Internal processes drive observable agential behavior and all organisms, if they are to adapt, must have the capacity, no matter how crude, to both represent and interpret their conditions of existence. Human cognition is conventionally associated with the coordinating activities of the brain and nervous system, but this mental form of cognition is just one manifestation of the many functionally equivalent internal processing systems that occur in all organisms. Human cognition is therefore a uniquely human specialized evolutionary response to the conditions of the biological axiom: it has functional equivalents in all other organisms and is collectively referred to as biological cognition.
Thus, biological agency is identified and explained primarily through observed external behavior while biological cognition is the less accessible functionally integrated internal processing that generates this behavior. Human agency and cognition are specialized, evolved responses to these existential conditions, expressed as biological agency and biological cognition.
The use of human cognitive terms like ‘experience,’ ‘subjectivity,’ ‘perception,’ ‘intelligence,’ ‘choices,’ ‘decisions,’ ‘learning,’ and ‘memory’ traditionally applies uniquely to humans. When used for non-human organisms, these terms denote functional equivalence, not direct evolutionary connection.
The challenge for theoretical biology is to find a descriptive language that distinguishes between uniquely human cognition and functionally equivalent biological cognition without resorting to cognitive metaphor or undermining functional equivalence.
Functional Equivalence
Biological objects may be compared from at least two evolutionary perspectives – their physical ancestry, and functional equivalence.
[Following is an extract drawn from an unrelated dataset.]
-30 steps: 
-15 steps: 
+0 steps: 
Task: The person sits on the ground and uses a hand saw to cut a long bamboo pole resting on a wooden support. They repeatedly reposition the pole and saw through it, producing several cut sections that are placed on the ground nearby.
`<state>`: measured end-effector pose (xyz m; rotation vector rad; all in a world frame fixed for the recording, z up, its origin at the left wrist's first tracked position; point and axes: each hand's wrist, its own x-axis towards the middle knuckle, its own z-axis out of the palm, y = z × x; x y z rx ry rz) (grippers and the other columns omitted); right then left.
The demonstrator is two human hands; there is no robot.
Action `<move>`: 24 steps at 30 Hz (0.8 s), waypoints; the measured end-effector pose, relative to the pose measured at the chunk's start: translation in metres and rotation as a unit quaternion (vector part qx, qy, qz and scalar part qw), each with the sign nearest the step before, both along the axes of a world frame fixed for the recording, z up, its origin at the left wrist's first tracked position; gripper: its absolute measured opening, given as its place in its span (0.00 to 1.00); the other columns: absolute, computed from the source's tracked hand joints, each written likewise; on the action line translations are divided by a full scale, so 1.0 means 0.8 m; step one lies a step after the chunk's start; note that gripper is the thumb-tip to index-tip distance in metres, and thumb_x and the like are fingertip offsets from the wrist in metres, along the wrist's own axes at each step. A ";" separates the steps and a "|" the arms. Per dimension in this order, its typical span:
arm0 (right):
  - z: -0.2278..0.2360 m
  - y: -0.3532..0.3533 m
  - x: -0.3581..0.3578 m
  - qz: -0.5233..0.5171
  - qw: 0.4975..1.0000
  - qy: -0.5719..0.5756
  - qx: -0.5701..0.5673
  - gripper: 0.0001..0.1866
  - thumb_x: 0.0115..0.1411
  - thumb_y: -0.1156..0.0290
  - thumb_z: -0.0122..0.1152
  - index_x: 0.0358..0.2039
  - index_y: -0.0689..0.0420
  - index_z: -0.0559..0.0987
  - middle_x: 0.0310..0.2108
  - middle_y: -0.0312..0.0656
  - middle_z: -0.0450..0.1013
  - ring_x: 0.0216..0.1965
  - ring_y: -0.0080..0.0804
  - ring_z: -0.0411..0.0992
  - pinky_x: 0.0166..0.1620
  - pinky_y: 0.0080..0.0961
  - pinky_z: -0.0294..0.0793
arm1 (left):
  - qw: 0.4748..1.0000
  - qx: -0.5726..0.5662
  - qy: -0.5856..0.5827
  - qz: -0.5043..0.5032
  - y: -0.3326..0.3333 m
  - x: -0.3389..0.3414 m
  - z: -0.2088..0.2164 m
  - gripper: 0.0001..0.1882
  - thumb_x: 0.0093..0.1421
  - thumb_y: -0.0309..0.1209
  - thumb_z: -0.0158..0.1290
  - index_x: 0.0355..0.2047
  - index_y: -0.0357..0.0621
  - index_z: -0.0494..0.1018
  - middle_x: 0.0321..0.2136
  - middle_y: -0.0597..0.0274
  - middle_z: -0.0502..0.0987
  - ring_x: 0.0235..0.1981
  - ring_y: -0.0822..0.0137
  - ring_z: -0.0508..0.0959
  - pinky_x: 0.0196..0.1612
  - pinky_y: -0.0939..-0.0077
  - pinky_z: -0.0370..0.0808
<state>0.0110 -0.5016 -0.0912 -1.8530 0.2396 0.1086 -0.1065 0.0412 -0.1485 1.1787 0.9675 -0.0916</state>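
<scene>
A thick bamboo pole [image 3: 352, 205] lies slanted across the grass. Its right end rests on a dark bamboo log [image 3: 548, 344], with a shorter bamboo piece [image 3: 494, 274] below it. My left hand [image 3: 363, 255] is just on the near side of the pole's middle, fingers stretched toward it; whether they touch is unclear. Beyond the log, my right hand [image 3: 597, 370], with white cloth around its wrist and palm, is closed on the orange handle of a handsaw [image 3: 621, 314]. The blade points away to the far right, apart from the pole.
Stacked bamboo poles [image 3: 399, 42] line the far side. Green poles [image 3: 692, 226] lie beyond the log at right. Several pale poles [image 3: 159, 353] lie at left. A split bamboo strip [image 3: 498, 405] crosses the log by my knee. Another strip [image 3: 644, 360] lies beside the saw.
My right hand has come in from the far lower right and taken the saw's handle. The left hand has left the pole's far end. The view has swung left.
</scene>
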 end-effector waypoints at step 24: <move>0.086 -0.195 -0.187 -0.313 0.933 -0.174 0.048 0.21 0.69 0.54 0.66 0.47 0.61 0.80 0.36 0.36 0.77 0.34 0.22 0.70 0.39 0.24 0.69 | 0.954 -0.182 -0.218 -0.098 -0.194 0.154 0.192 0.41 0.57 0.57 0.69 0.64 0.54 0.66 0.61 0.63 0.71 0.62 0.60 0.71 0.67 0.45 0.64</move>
So, for example, likening the behavior of humans and plants by talking about both plant cognition and human cognition does not necessarily mean that plant experiences are the same as human experiences. This is not an equivalence of evolutionary structures, processes, behaviors, and experiences (homologs) but an equivalence of functions (analogs). All organisms face the same universal in-principal selection pressures - the need to survive, reproduce, adapt, and evolve - and each species has developed its own way of doing this. The different structures, processes, and behaviors we encounter in the community of life all serve this same universal purpose or function. In this sense, the unique features of human cognition are simply a highly evolved, specialized, and limited form of universal biological cognition.
Using human psychological terms for non-human organisms infers functional, not physical, equivalence. It does not suggest a meeting of minds but a comparison of strategies used to address the same selection pressures - an equivalence of ultimate biological goals. However, it does create a problem for the semantics of cognitive language (see human-talk).